Madondo Malvern, Shao Yuan, Liu Yingzi, Zhou Jun, Yang Xiaofeng, Tian Zhen
Department of Radiation and Cellular Oncology, University of Chicago, Chicago, IL, USA.
Division of Environmental and Occupational Health Sciences, University of Illinois at Chicago, Chicago, IL, USA.

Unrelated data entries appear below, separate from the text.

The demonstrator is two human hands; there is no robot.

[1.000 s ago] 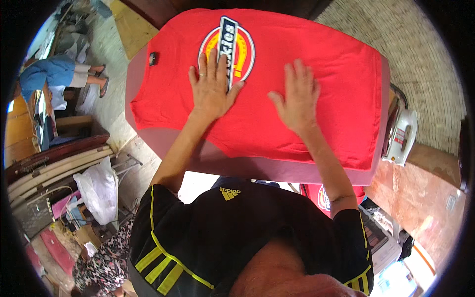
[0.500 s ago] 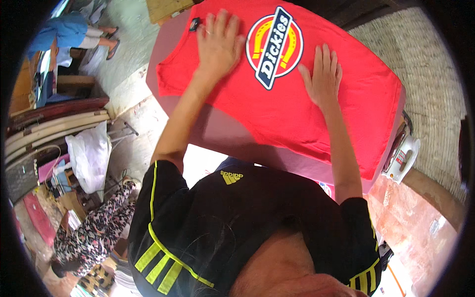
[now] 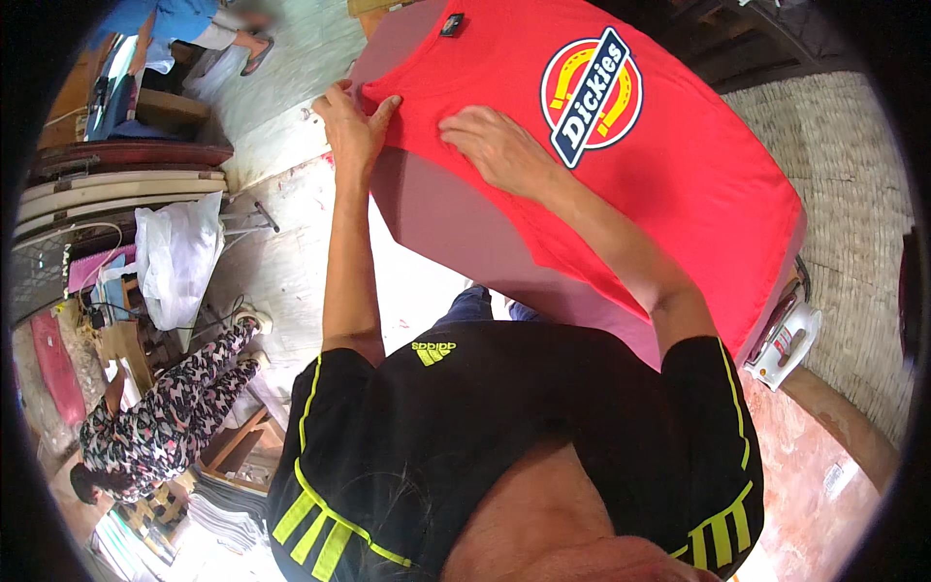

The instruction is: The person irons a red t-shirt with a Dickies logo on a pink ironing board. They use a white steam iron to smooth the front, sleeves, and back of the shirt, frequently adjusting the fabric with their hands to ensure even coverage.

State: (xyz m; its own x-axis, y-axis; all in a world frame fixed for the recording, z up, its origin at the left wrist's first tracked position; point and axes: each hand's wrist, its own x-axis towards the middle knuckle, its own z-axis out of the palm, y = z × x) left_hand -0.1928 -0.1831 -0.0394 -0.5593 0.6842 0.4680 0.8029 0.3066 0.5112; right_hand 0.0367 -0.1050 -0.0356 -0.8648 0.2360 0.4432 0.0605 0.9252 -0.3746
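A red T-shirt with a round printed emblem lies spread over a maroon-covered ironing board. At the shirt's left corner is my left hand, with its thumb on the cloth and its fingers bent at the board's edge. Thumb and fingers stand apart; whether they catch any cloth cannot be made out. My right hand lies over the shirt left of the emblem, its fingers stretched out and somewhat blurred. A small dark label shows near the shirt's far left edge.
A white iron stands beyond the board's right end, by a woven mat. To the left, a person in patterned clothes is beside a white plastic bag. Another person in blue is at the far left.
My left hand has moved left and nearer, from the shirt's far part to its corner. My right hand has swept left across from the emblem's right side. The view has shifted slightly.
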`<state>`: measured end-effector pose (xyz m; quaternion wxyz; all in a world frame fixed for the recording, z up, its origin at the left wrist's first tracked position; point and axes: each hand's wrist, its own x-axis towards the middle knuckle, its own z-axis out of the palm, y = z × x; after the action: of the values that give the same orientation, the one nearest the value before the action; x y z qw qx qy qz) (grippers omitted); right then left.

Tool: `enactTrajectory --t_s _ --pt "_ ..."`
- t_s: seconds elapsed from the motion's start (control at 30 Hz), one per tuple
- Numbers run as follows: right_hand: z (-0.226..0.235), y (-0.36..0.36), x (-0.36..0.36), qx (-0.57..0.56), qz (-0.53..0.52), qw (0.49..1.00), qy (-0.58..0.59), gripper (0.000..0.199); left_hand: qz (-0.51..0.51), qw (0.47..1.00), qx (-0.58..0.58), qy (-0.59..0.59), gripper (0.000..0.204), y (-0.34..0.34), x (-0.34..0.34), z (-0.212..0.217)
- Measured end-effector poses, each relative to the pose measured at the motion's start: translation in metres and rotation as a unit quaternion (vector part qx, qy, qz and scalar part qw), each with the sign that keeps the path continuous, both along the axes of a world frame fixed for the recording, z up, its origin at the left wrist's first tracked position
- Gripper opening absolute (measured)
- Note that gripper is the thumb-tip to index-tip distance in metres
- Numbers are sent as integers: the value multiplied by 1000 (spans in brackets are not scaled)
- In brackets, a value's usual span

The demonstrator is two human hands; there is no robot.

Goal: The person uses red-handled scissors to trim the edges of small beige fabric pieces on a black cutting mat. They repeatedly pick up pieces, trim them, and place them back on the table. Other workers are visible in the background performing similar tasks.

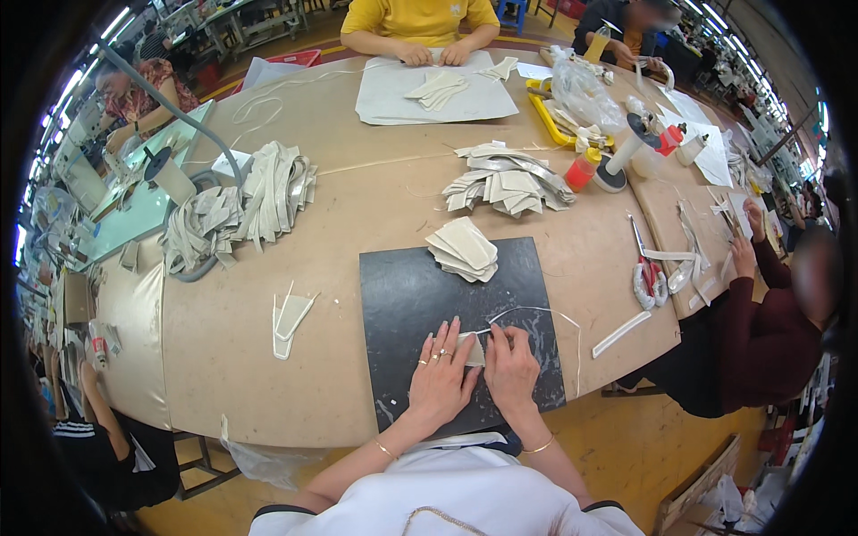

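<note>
Your left hand point(440, 375) lies flat, fingers spread and open, on the dark square work mat point(407, 304) at the near edge of the tan table point(357, 205); its fingertips press down on a small pale grey fabric piece point(472, 350) that rests on the mat's near half. Your right hand point(511, 366) sits just beside the left, touching the same piece from the right, fingers curled in; they appear to pinch the end of a thin white cord point(536, 310), though the grip itself is too small to make out for sure. The cord arcs away over the mat's right edge. At the mat's far edge sits a small stack of cut grey fabric pieces point(463, 248). Off the mat's left side lie two pale tapered strips point(290, 317). Beyond the mat's far right corner is a bigger heap of grey pieces point(505, 183). To the right of the mat, scissors with red handles point(645, 268) lie on the table near another person's hand point(742, 253).
</note>
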<state>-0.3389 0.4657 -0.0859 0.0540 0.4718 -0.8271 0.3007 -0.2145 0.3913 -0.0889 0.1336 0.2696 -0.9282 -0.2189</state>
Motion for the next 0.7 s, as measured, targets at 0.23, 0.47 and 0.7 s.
enactTrajectory --t_s 0.23,0.47,0.7 --pt "-1 1 -16 -83 -43 986 -138 28 59 998 -19 30 48 6 10 1" --pt "-8 18 -45 -171 63 898 -400 25 155 987 -38 32 46 23 54 10" --pt "-11 22 -46 -155 103 921 -342 28 245 969 36 17 35 28 70 17"
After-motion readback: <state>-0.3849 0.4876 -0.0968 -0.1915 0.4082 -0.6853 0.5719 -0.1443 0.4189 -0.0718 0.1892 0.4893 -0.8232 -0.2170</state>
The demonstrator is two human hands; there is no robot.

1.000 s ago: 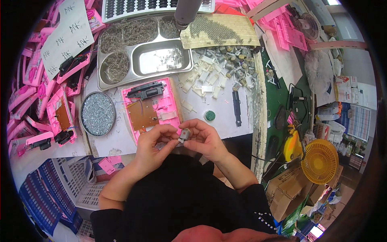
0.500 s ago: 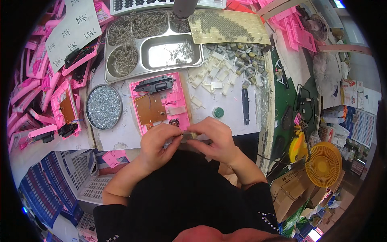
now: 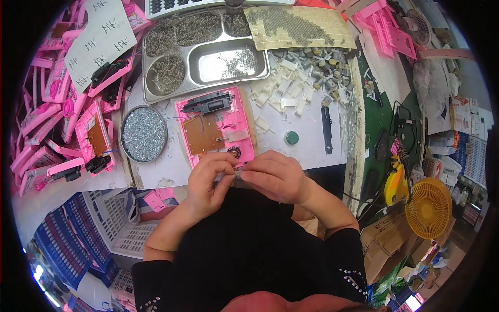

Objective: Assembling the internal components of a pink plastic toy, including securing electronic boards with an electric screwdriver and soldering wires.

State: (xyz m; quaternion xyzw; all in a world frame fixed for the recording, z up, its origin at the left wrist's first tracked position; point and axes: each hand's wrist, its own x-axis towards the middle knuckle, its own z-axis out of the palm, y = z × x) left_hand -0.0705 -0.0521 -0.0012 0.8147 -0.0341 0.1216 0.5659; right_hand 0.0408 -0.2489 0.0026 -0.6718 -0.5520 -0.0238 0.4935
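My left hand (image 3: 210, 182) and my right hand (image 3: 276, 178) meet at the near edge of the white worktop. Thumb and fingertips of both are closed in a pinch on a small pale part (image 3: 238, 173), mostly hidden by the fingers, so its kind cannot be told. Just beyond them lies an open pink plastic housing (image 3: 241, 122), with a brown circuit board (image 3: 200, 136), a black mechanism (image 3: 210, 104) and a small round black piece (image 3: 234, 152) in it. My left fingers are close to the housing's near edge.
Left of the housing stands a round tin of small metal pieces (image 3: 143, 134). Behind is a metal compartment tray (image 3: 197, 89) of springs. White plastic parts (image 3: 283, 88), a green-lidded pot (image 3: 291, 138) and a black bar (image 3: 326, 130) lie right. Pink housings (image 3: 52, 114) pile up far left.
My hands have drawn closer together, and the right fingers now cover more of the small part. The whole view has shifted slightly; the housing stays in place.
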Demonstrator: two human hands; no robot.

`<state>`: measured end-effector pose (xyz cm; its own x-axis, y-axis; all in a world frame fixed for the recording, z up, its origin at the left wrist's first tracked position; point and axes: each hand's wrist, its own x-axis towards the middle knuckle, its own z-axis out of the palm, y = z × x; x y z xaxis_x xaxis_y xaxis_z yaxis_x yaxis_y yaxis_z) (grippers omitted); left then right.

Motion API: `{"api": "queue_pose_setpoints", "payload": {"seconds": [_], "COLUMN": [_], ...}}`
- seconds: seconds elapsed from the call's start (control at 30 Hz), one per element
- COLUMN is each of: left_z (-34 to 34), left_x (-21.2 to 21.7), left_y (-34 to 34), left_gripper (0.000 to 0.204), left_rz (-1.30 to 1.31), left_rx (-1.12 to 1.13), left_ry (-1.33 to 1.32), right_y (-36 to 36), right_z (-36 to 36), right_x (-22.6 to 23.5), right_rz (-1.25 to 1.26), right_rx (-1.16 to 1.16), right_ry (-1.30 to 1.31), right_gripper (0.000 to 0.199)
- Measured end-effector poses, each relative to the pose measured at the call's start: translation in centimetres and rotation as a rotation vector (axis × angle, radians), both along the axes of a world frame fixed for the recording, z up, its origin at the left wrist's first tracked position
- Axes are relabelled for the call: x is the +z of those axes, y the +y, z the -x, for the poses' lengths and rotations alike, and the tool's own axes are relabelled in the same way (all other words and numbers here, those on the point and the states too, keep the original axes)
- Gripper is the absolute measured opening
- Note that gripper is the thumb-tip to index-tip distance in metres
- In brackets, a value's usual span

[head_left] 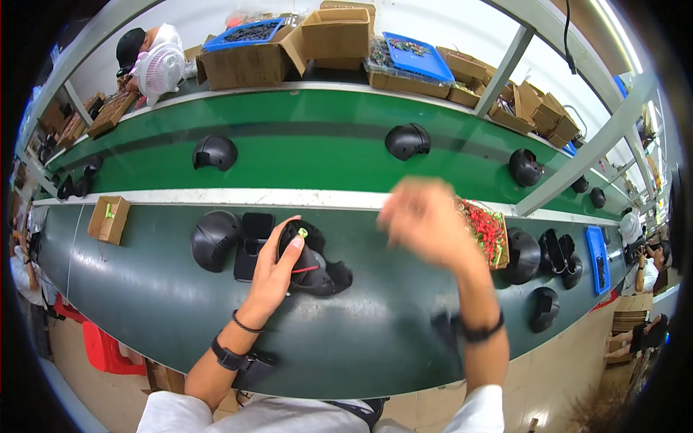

ArXiv. 2025 Aug 11:arXiv:2506.10073v2.
Anatomical changes in head-and-neck cancer (HNC) patients during intensity-modulated proton therapy (IMPT) can shift the Bragg Peak of proton beams, risking tumor underdosing and organ-at-risk (OAR) overdosing. As a result, treatment replanning is often required to maintain clinically acceptable treatment quality. However, current manual replanning processes are often resource intensive and time consuming. In this work, we propose a patient-specific deep reinforcement learning (DRL) framework for automated IMPT replanning, with a reward-shaping mechanism based on a 150-point plan quality score designed to handle competing clinical objectives in radiotherapy planning. We formulate the planning process as a reinforcement learning (RL) problem where agents learn high-dimensional control policies to adjust plan optimization priorities to maximize plan quality. Unlike population-based approaches, our framework trains personalized agents for each patient using their planning Computed Tomography (CT) and augmented anatomies simulating anatomical changes (tumor progression and regression). This patient-specific approach leverages anatomical similarities along the treatment course, enabling effective plan adaptation. We implemented and compared two DRL algorithms, Deep Q-Network (DQN) and Proximal Policy Optimization (PPO), using dose-volume histograms (DVHs) as state representations and a 22-dimensional action space of priority adjustments. Evaluation on eight HNC patients using actual replanning CT data showed that both DRL agents improved initial plan scores from 120.78 ± 17.18 to 139.59 ± 5.50 (DQN) and 141.50 ± 4.69 (PPO), surpassing the replans manually generated by a human planner (136.32±4.79). Further comparison of dosimetric endpoints confirms these improvements translate to better tumor coverage and OAR sparing across diverse anatomical changes. This work highlights the potential of DRL in addressing the geometric and dosimetric complexities of adaptive proton therapy, offering a promising solution for efficient offline adaptation and paving the way for online adaptive proton therapy.
头颈部癌(HNC)患者在调强质子治疗(IMPT)期间的解剖学变化会使质子束的布拉格峰发生偏移,存在肿瘤剂量不足和危及器官(OAR)剂量过量的风险。因此,通常需要重新进行治疗计划以维持临床可接受的治疗质量。然而,当前的手动重新规划过程通常资源密集且耗时。在这项工作中,我们提出了一种针对自动IMPT重新规划的患者特异性深度强化学习(DRL)框架,该框架具有基于150分计划质量评分的奖励塑造机制,旨在处理放射治疗计划中相互竞争的临床目标。我们将规划过程制定为强化学习(RL)问题,其中智能体学习高维控制策略以调整计划优化优先级,从而最大化计划质量。与基于群体的方法不同,我们的框架使用每个患者的规划计算机断层扫描(CT)和模拟解剖学变化(肿瘤进展和消退)的增强解剖结构来训练个性化智能体。这种针对患者的方法利用了治疗过程中的解剖学相似性,实现了有效的计划调整。我们使用剂量体积直方图(DVH)作为状态表示以及22维优先级调整动作空间,实现并比较了两种DRL算法,即深度Q网络(DQN)和近端策略优化(PPO)。使用实际重新规划CT数据对8名头颈部癌患者进行的评估表明,两种DRL智能体均将初始计划评分从120.78±17.18提高到了139.59±5.50(DQN)和141.50±4.69(PPO),超过了人类计划者手动生成的重新计划(136.32±4.79)。对剂量学终点的进一步比较证实,这些改进转化为在各种解剖学变化中更好的肿瘤覆盖和OAR保护。这项工作突出了DRL在解决自适应质子治疗的几何和剂量学复杂性方面的潜力,为高效的离线调整提供了一个有前景的解决方案,并为在线自适应质子治疗铺平了道路。